Organized under the banner of “Vote Local Massachusetts” people like Hudson’s Julia Terra-Salomão found civic purpose this fall in the apolitical goal of getting more people to participate in democracy.
As the 2020 election shattered voter turnout records, those individuals are now looking back and seeing a job well done.
“That really has to do with local community members doing the work to get the vote out,” Terra-Salomão said. “…That’s where the work has always been done and I think that’s what the future is.”
Vote Local first formed in late July thanks to the effort of Northborough advocate Apple Lin.
Terra-Salomão and Hudson friends Maya Levine and Aline Keledjian connected with Vote Local after just a matter of weeks soon forming their hyper local splinter organization, Vote Hudson in early August.
Around the same time, similar chapters popped up in Shrewsbury, Marlborough and Southborough.
“Vote Local kind of gives us a place to work together,” Terra-Salomão said of this broad organizational structure. “We share resources. But then we also get to make it our own and focus on what we think will be best for our followers.”
Groups, indeed, operated by attracting followers, then individually direct messaging those followers. Organizers introduced themselves in messages and offered guidelines on how to request mail in ballots, make voting plans, and more.
This strategy of conversation, Terra-Salomão said, was a deliberate one focused on personalizing politics and political advocacy.
“Often, when these text banking things happen, if it’s someone you know talking to you, it feels more person to person and like you’re talking to a friend,” she said. “We felt that would be a more effective way to get out the vote.”
Through it all, Terra-Salomão stressed that she and fellow organizers remained committed to political neutrality.

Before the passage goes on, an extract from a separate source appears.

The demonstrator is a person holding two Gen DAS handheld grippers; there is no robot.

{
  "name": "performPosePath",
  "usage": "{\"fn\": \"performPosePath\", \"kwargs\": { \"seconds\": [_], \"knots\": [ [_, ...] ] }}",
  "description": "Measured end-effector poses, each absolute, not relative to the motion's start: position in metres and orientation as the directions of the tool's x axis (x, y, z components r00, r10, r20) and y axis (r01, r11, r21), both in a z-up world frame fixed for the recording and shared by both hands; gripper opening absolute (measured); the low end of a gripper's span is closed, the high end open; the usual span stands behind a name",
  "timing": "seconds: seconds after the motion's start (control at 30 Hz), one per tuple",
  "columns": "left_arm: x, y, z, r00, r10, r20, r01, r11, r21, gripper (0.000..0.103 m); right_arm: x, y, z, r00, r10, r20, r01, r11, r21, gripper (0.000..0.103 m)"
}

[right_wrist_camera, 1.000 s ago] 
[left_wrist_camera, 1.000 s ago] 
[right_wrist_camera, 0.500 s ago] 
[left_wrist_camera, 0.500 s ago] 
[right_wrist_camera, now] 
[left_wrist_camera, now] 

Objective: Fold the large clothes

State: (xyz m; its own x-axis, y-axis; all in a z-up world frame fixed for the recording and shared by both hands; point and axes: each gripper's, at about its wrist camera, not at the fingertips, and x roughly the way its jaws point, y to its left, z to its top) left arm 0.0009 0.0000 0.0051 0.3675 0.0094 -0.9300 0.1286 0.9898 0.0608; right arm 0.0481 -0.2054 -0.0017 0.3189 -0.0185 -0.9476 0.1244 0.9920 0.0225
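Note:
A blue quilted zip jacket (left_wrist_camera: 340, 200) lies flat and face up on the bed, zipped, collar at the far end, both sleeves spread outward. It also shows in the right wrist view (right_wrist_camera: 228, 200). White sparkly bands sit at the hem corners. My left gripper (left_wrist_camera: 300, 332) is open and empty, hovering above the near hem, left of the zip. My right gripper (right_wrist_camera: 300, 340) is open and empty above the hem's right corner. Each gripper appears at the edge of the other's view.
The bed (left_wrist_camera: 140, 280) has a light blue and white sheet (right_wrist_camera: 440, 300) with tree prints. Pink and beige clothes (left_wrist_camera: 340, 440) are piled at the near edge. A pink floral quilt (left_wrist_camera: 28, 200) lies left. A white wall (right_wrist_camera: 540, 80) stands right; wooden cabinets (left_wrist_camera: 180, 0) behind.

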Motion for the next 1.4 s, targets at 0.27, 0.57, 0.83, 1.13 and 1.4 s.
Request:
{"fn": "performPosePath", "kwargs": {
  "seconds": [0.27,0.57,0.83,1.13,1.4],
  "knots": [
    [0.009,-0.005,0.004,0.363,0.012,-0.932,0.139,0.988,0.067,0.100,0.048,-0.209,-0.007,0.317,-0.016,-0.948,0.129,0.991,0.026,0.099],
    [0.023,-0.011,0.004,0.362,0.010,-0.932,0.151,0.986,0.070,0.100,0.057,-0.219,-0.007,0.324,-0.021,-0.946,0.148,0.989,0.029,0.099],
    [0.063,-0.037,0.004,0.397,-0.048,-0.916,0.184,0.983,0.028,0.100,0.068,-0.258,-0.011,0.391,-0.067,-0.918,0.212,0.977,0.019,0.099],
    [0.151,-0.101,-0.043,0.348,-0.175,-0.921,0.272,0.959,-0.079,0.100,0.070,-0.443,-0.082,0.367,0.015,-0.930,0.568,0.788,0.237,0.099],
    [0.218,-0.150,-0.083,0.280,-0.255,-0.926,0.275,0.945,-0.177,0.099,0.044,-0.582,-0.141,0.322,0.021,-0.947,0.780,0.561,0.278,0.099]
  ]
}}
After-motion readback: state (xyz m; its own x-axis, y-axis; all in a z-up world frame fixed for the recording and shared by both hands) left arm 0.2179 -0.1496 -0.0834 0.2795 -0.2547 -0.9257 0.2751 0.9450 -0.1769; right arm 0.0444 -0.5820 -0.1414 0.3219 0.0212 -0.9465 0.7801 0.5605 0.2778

They have their own opinions, Terra-Salomão conceded. And many were, in fact, directly involved with organizing local Black Lives Matter demonstrations over the summer.
But, with a message of political participation and election integrity, Terra-Salomão said she and other youth agreed they couldn’t push an actual partisan agenda.
“At the end of the day,” she said, “if we’re trying to uphold the principle of our democracy, the goal should be getting everyone to vote no matter what they believe.”
It’s hard to track the actual impacts of a group like Vote Hudson. Public data, after all, only captures cumulative voter turnout for entire towns.
Regardless, in an election upended by COVID-19, turnout still actually spiked. The nation set records. Massachusetts as a state impressed its own top election officer as Secretary of State William Galvin said before Election Day that he expected to see record rates of voting. Back in Hudson, meanwhile, turnout jumped by 2 percent compared to the 2016 election, mimicking a trend seen across the region.
Youth leaders claim this as a win, celebrating national grassroots efforts to get people registered to vote and, eventually, into polling locations.
Going forward, though, they stress that this is only the beginning.
“We’ve just been really appreciative of all the positive feedback we’ve got so far,” Terra-Salomão said. “We’re just individual people trying to make sense of this crazy climate. So it feels good to know that we’ve made an impact on people.”